INSTRUCTIONS FOR THE TASK
When you transcribe the entries below, begin at their first line and stop after the line containing "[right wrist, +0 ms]"; pictures stay out.

EXTRACTED RECORDS

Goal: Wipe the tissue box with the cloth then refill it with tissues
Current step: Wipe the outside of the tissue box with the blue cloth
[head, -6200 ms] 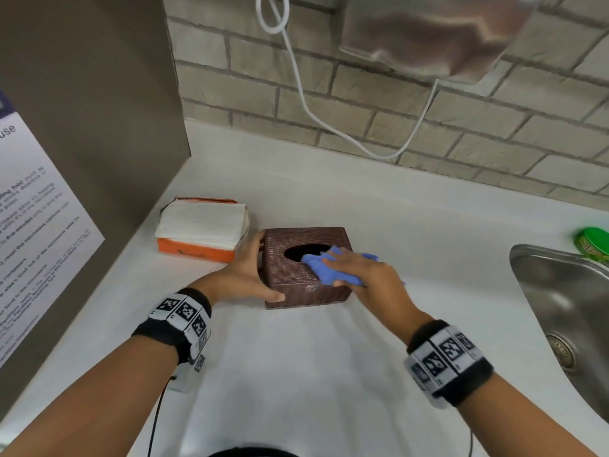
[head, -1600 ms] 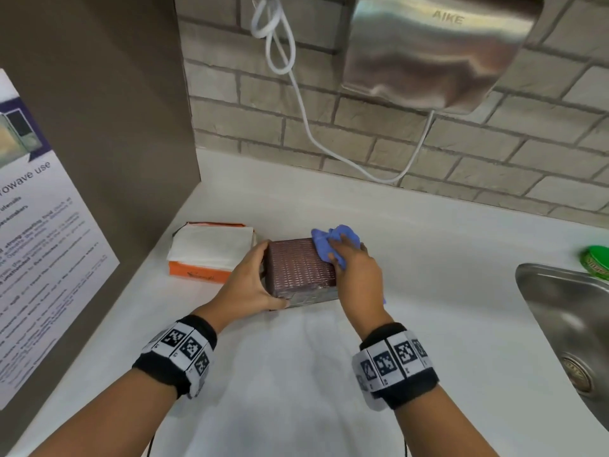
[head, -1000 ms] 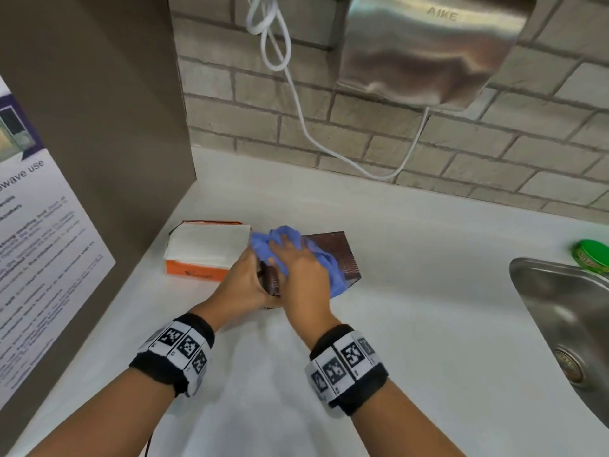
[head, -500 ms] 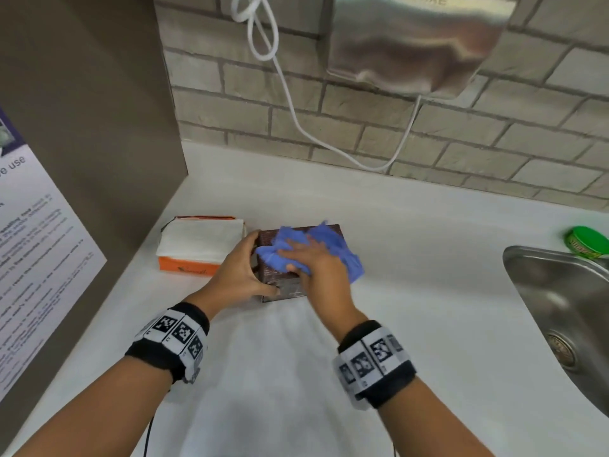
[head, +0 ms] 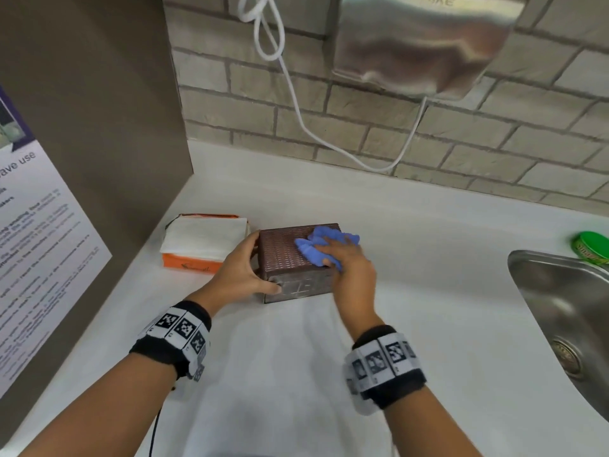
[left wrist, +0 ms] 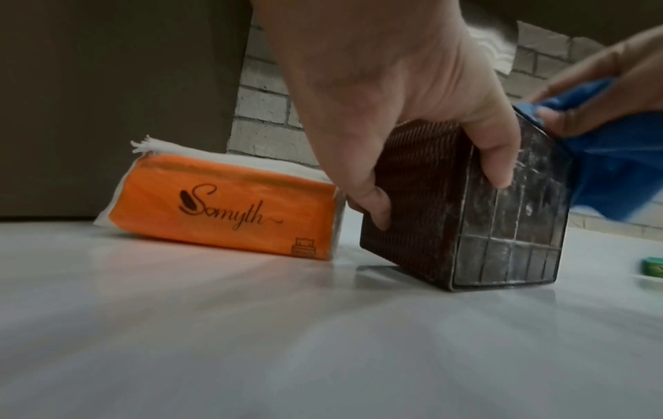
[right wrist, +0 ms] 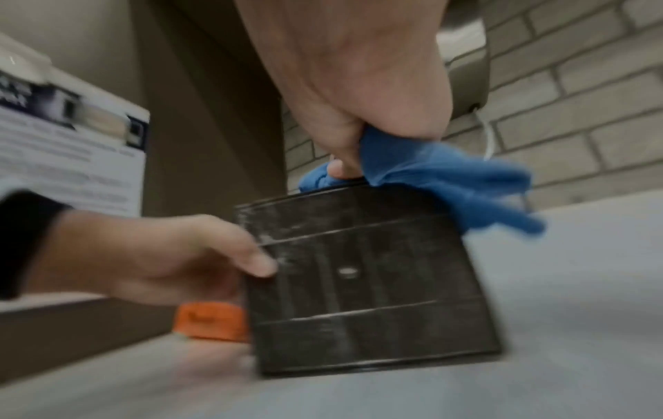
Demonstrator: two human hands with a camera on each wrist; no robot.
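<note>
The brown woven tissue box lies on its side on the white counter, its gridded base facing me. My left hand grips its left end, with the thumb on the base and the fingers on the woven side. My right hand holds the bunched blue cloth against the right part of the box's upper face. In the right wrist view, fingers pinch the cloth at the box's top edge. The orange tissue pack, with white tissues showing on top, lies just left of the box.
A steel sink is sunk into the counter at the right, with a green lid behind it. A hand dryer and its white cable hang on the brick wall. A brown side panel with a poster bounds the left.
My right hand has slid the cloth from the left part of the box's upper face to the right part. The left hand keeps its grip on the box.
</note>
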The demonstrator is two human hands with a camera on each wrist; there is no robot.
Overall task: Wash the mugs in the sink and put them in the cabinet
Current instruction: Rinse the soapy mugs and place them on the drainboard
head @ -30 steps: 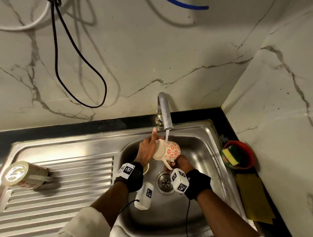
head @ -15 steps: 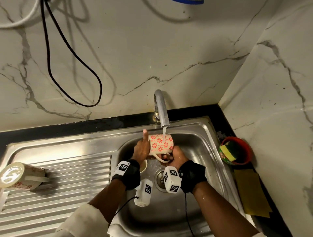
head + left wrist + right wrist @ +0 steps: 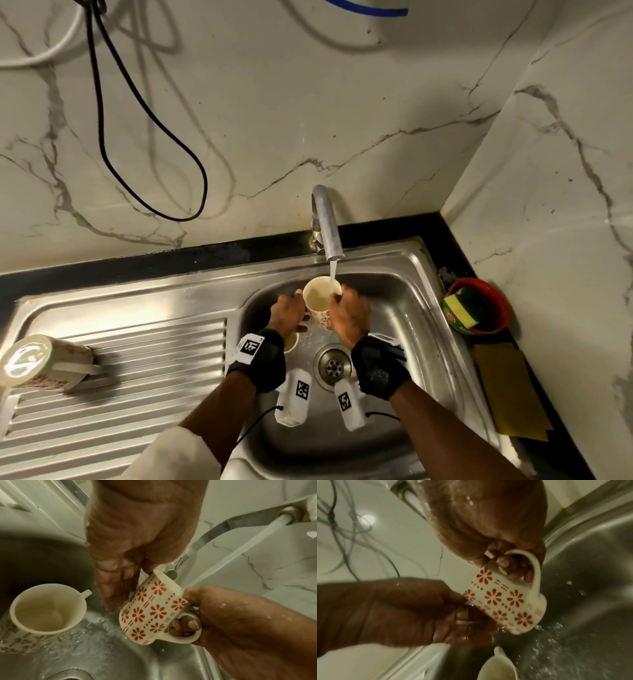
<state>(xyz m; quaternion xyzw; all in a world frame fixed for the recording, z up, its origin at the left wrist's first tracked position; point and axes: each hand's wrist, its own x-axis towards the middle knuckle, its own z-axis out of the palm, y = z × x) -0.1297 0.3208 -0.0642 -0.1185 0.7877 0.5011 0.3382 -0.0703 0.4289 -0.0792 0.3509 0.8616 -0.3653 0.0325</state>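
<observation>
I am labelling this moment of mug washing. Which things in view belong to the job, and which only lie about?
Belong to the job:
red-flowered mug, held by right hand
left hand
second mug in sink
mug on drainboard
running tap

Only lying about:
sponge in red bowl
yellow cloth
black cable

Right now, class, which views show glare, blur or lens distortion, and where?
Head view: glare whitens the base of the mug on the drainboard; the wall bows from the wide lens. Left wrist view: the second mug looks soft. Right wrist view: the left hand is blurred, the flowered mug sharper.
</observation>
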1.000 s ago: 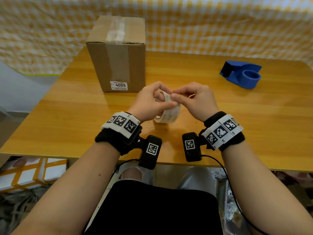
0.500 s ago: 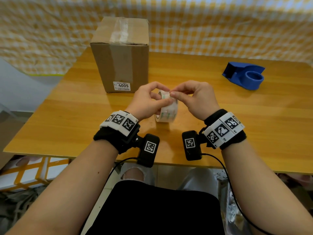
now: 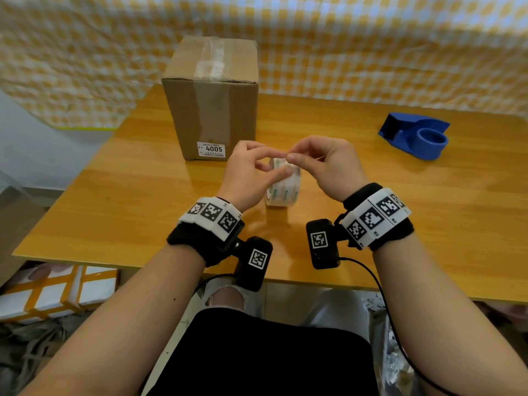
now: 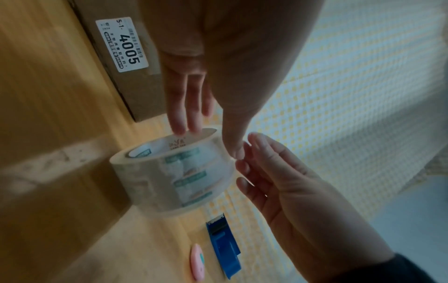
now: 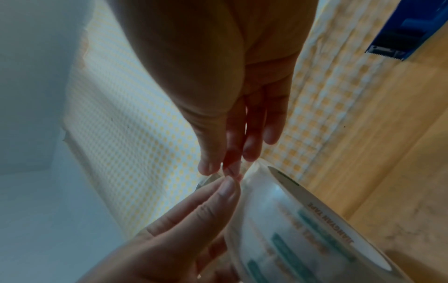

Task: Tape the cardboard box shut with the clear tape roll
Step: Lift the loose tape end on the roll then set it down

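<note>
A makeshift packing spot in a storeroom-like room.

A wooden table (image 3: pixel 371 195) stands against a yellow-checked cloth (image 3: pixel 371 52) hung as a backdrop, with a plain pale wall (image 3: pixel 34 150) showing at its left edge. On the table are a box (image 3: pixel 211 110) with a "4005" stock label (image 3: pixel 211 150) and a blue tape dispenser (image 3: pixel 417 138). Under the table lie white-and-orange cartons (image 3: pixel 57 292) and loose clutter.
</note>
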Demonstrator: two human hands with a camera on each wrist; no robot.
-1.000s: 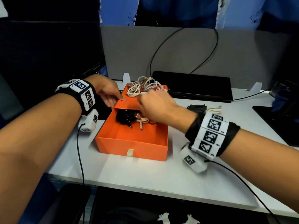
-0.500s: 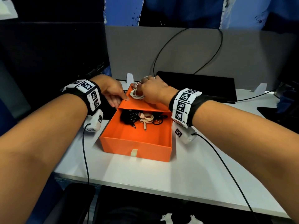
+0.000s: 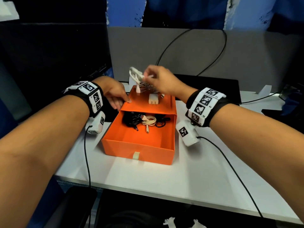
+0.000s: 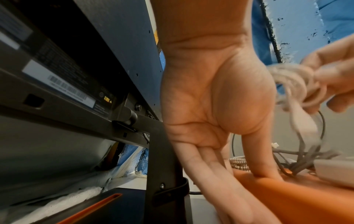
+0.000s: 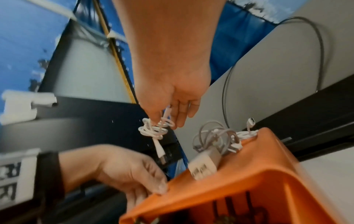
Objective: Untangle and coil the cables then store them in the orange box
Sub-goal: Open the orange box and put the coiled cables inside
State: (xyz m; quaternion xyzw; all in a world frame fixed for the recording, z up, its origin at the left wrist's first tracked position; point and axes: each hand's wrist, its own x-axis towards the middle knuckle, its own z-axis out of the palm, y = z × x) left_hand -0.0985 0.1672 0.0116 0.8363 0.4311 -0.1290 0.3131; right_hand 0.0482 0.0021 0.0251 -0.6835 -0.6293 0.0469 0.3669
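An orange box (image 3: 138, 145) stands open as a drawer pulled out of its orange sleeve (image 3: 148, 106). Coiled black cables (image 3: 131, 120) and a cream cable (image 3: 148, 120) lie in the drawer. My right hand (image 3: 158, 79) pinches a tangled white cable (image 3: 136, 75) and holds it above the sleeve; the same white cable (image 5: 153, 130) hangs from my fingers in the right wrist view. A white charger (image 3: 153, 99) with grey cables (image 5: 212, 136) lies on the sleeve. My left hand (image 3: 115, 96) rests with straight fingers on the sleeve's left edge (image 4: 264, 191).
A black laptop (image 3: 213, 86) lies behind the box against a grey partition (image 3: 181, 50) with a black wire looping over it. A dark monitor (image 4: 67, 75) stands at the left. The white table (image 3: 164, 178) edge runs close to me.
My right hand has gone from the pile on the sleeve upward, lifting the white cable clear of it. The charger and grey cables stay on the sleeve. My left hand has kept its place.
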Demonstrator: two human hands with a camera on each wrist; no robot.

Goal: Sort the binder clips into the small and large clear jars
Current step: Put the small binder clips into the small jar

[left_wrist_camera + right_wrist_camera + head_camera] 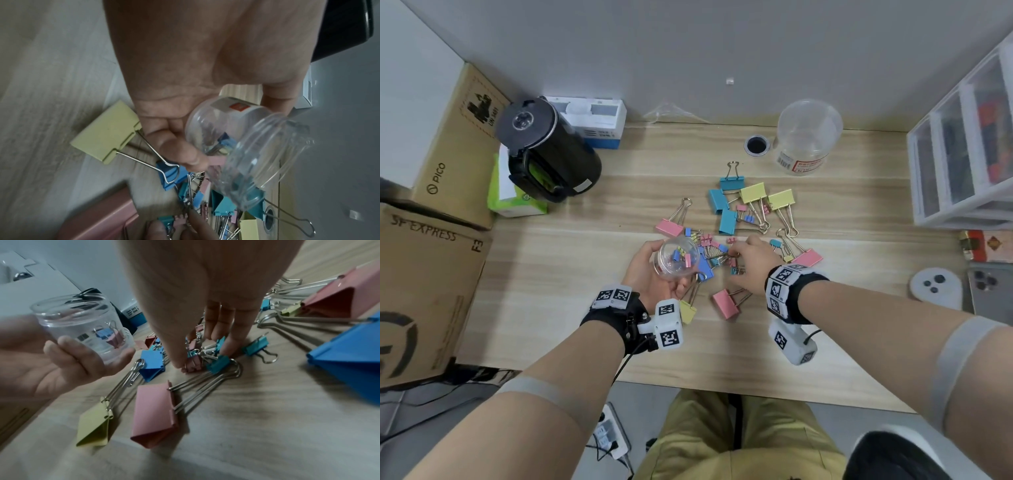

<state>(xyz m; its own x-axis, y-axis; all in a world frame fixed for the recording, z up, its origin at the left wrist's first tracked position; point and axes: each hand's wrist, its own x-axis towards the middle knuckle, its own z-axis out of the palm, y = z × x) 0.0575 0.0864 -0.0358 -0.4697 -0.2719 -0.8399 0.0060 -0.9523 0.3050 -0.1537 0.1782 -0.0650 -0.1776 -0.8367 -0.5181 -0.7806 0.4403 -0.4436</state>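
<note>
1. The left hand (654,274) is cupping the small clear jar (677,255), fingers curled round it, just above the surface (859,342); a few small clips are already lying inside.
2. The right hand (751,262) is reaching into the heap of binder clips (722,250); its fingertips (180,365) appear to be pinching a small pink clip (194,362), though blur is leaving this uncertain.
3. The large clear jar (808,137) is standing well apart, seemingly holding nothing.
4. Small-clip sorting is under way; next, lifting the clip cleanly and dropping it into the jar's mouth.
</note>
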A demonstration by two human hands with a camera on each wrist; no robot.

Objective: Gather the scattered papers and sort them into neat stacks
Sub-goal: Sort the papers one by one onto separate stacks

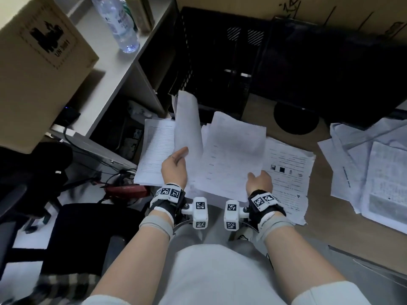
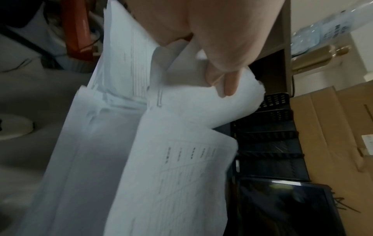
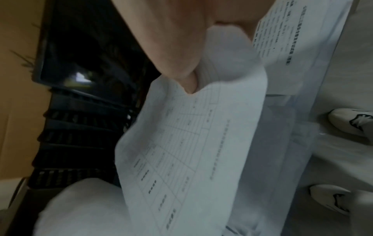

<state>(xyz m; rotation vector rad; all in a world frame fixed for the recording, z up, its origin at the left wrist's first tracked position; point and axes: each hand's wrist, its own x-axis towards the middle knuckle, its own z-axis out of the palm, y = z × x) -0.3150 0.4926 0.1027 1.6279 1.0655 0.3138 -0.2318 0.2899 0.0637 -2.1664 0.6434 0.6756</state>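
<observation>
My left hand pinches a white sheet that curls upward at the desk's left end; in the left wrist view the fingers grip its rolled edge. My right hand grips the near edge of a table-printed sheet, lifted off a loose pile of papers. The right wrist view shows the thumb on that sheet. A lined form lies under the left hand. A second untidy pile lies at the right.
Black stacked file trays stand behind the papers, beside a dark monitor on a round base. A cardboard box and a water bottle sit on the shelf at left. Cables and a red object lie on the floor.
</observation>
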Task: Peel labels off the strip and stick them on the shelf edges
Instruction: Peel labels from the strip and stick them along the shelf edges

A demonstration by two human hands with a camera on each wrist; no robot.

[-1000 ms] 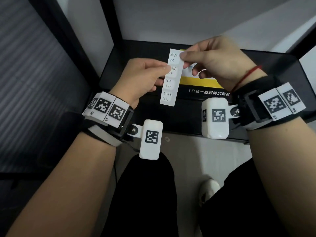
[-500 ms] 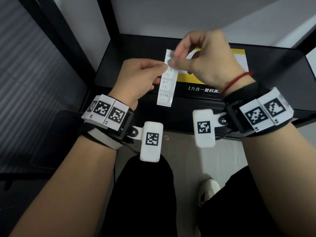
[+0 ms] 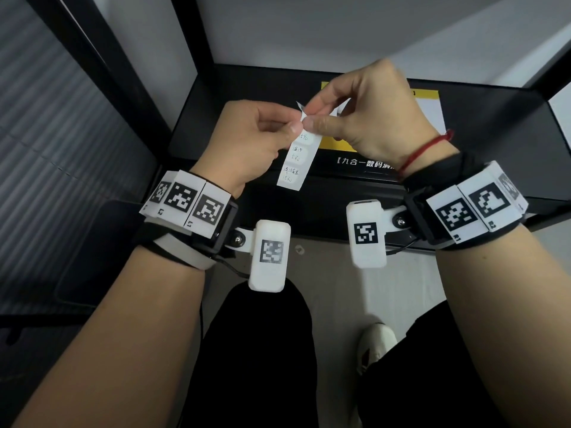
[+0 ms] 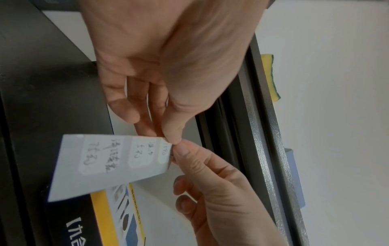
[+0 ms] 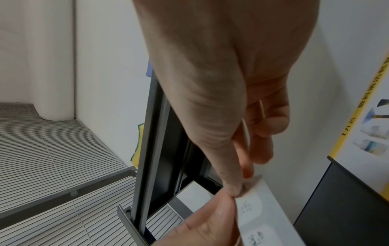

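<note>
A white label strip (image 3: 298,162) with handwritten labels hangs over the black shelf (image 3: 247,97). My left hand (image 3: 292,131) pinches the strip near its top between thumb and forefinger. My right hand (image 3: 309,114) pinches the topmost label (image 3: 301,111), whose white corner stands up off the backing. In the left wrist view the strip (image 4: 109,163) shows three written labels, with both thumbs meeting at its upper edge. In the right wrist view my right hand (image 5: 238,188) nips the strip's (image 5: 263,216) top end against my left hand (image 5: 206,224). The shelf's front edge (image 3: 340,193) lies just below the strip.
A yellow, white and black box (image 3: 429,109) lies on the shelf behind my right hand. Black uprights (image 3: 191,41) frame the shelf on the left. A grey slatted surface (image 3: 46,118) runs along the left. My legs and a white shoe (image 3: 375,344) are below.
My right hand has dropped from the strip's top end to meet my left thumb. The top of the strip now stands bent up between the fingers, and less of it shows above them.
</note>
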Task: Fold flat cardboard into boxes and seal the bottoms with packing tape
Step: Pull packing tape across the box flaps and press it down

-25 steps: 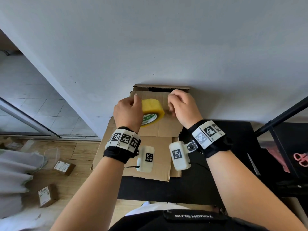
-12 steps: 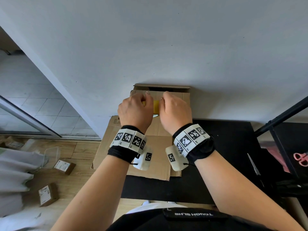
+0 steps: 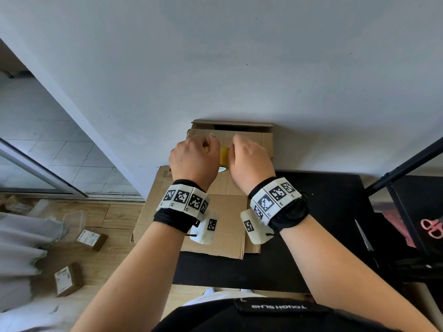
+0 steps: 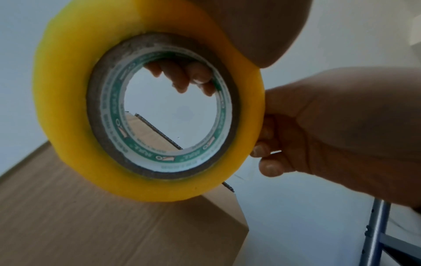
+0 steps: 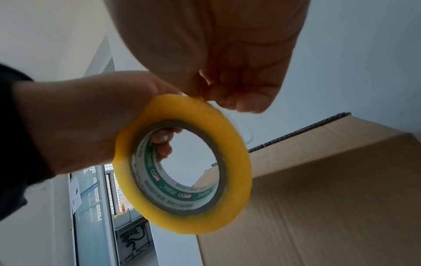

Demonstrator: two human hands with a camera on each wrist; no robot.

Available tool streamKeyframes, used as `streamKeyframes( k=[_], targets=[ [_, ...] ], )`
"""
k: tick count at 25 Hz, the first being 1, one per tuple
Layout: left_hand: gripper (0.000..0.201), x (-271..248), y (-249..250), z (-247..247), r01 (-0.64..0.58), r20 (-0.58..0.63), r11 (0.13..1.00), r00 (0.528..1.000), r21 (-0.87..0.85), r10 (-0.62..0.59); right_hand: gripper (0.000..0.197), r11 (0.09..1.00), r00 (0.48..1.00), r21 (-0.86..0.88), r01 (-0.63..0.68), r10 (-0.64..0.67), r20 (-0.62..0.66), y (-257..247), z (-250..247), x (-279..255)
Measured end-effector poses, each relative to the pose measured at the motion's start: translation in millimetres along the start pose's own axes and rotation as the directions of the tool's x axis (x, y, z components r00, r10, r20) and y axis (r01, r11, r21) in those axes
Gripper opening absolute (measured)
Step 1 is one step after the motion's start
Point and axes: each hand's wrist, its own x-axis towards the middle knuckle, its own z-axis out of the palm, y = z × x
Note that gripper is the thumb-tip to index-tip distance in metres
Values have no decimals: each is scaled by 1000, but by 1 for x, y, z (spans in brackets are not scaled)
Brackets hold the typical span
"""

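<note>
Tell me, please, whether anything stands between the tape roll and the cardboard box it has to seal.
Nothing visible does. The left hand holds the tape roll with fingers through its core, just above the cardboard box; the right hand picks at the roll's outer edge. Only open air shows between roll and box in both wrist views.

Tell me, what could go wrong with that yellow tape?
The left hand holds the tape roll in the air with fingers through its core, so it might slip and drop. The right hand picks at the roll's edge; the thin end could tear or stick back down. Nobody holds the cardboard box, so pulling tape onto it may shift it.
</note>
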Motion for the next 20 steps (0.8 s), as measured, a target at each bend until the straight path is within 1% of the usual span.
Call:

TASK OUTPUT
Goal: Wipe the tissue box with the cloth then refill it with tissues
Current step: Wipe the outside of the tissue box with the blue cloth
[head, -6200 ms] 
[head, -1600 ms] 
[head, -1000 ms] 
[head, -500 ms] 
[head, +0 ms] 
[left wrist, +0 ms] 
[right wrist, +0 ms] 

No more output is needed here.